Please retype the data below in full.

### Recorded information
···
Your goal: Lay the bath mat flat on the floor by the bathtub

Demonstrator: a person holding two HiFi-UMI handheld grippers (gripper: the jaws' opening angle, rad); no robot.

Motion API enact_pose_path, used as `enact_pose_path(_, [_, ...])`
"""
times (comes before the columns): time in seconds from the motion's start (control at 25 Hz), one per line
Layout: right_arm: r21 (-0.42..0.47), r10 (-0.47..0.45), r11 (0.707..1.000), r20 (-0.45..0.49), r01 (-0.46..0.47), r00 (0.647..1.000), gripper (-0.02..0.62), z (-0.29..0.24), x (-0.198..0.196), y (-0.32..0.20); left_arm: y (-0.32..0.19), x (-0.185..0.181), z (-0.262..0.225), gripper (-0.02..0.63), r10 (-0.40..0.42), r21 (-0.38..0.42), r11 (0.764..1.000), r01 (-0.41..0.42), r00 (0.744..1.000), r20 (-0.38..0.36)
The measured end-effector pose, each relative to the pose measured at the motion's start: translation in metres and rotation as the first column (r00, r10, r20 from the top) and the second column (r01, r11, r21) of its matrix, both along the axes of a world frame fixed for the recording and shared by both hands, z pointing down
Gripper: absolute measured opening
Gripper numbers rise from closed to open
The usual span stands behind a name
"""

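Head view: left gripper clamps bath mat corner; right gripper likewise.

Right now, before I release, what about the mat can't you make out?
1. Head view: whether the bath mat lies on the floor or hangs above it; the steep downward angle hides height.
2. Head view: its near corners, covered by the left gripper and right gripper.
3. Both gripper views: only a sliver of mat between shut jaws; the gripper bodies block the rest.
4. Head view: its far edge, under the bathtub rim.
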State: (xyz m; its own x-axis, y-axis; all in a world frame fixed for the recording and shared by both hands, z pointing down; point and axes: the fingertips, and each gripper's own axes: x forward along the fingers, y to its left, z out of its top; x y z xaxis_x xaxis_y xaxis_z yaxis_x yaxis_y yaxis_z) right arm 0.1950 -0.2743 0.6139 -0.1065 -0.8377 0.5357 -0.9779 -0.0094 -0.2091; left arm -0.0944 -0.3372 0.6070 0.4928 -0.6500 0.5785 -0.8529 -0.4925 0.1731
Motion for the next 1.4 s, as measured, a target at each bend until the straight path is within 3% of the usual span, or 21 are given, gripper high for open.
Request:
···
### Response area
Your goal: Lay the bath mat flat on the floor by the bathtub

Demonstrator: a person holding two HiFi-UMI handheld grippers (gripper: the jaws' opening angle, rad); no robot.

Motion API enact_pose_path, used as `enact_pose_path(_, [_, ...])`
"""
times (comes before the columns): time in seconds from the motion's start (control at 25 Hz), one per line
Layout: right_arm: r21 (-0.42..0.47), r10 (-0.47..0.45), r11 (0.707..1.000), r20 (-0.45..0.49), r01 (-0.46..0.47), r00 (0.647..1.000), gripper (-0.02..0.62), z (-0.29..0.24), x (-0.198..0.196), y (-0.32..0.20); left_arm: y (-0.32..0.19), x (-0.185..0.181), z (-0.262..0.225), gripper (-0.02..0.63), r10 (-0.40..0.42), r21 (-0.38..0.42), r11 (0.764..1.000), r01 (-0.41..0.42), r00 (0.744..1.000), r20 (-0.38..0.36)
The measured end-effector pose, each relative to the pose measured at the motion's start: translation in metres and rotation as the first column (r00, r10, r20 from the top) and the second column (r01, r11, r21) of its matrix, both along the axes of a world frame fixed for the recording and shared by both hands, z pointing down
Gripper: absolute measured opening
Gripper numbers rise from closed to open
The usual span stands behind a name
"""

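Head view: left gripper clamps bath mat corner; right gripper likewise.

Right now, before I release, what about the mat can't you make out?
1. Head view: whether the bath mat lies on the floor or hangs above it; the steep downward angle hides height.
2. Head view: its near corners, covered by the left gripper and right gripper.
3. Both gripper views: only a sliver of mat between shut jaws; the gripper bodies block the rest.
4. Head view: its far edge, under the bathtub rim.
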State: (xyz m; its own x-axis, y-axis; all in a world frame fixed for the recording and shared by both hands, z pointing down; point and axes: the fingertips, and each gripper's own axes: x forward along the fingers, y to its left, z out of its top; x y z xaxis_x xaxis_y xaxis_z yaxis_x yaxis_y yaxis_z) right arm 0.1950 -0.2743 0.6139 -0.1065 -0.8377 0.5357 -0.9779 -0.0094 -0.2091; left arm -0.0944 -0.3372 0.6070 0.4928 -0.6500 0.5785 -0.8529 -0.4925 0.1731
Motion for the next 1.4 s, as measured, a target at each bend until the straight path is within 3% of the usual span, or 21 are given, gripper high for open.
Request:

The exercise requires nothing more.